The problem: with this type of predictable URL formulation, these “secret” links are easy to discover. So that’s what Adversis did: its researchers whipped up a script to scan for and enumerate Box accounts with lists of company names and wildcard searches. It easily found Box customer accounts by checking https://<companyname> .account.box.com. If that link returned a target company’s logo, that meant it’s a paying customer and is “probably susceptible,” the firm said.

Then, the researchers sat back and watched the wave come in:

At that point, we began brute forcing folder and file names which began returning results faster than we could review them.

Much of the data, found leaking in subdomains of dozens of companies, was harmless, in that it was meant to be public. But then too, there was all that “oh, dear!” data:

These included passport photos, prototype details with raw CAD files for some very prominent new and coming tech, Social Security Numbers, financial documents, internal IT data including network diagrams and asset information, and innumerable “confidential” slide decks.

Who’s leaking data?

Adversis says it contacted a “small minority” of affected companies and vendors, most of which promptly closed the leak.
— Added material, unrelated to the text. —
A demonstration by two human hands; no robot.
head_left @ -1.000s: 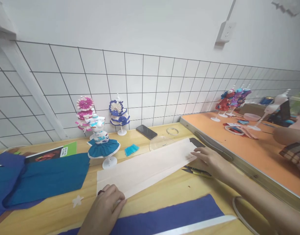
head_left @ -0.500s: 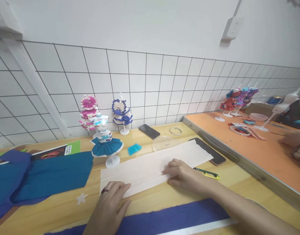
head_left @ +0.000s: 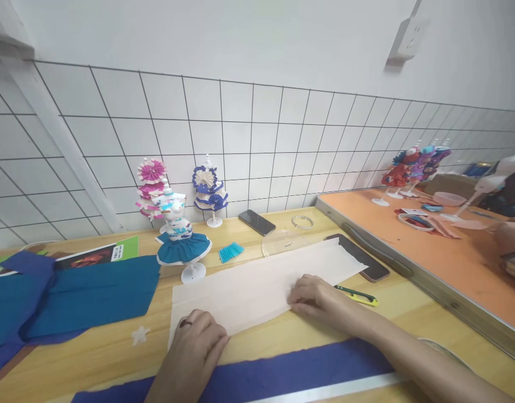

Box acknowledged the issue and updated its file-sharing guidelines.

Adversis gave TechCrunch a list of some of the exposed Box accounts, and the publication contacted several of the big names on that list. Those big companies represent a smorgasbord of industries: from a flight reservation system maker, on to a nonprofit that handles corpse donations, a TV network, Apple (though the tech behemoth apparently only exposed what looked like non-sensitive internal data, such as logs and regional price lists), and more.

The data exposed included default passwords and, in some cases, backdoor access passwords in case of forgotten passwords; a PR firm’s detailed proposal plans and more than a dozen resumes of potential staff for the project, including names, email addresses, and phone numbers.

That list of exposed accounts included even Box itself. From TechCrunch:

Box, which initially had no comment when we reached out, had several folders exposed. The company exposed signed non-disclosure agreements on their clients, including several U.S. schools, as well as performance metrics of its own staff, the researchers said.

What to do

Box recommended making these changes to deal with the issue of URL guessing and subsequent leakage:

  • Administrators configure Shared Link default access to ‘People in your company’ to reduce accidental creation of public (open) links by users.
  • Administrators regularly run a shared link report (as described here) to find and manage public custom shared links.
  • Security Administrators leverage third-party SIEM or log tools to consistently review suspicious content activity across your enterprise.
  • Users do not create public (open) custom shared links to content that is not intended for public consumption.
  • Users only post shared content with open shared links on public web pages if you want the content to be indexed and available by Google and available for public consumption.

Box says it’s working on improving Box security by…

For its part, Adversis has open-sourced and published the scanning tool it used to find the exposed accounts. Aptly enough, the tool’s name is PandorasBox.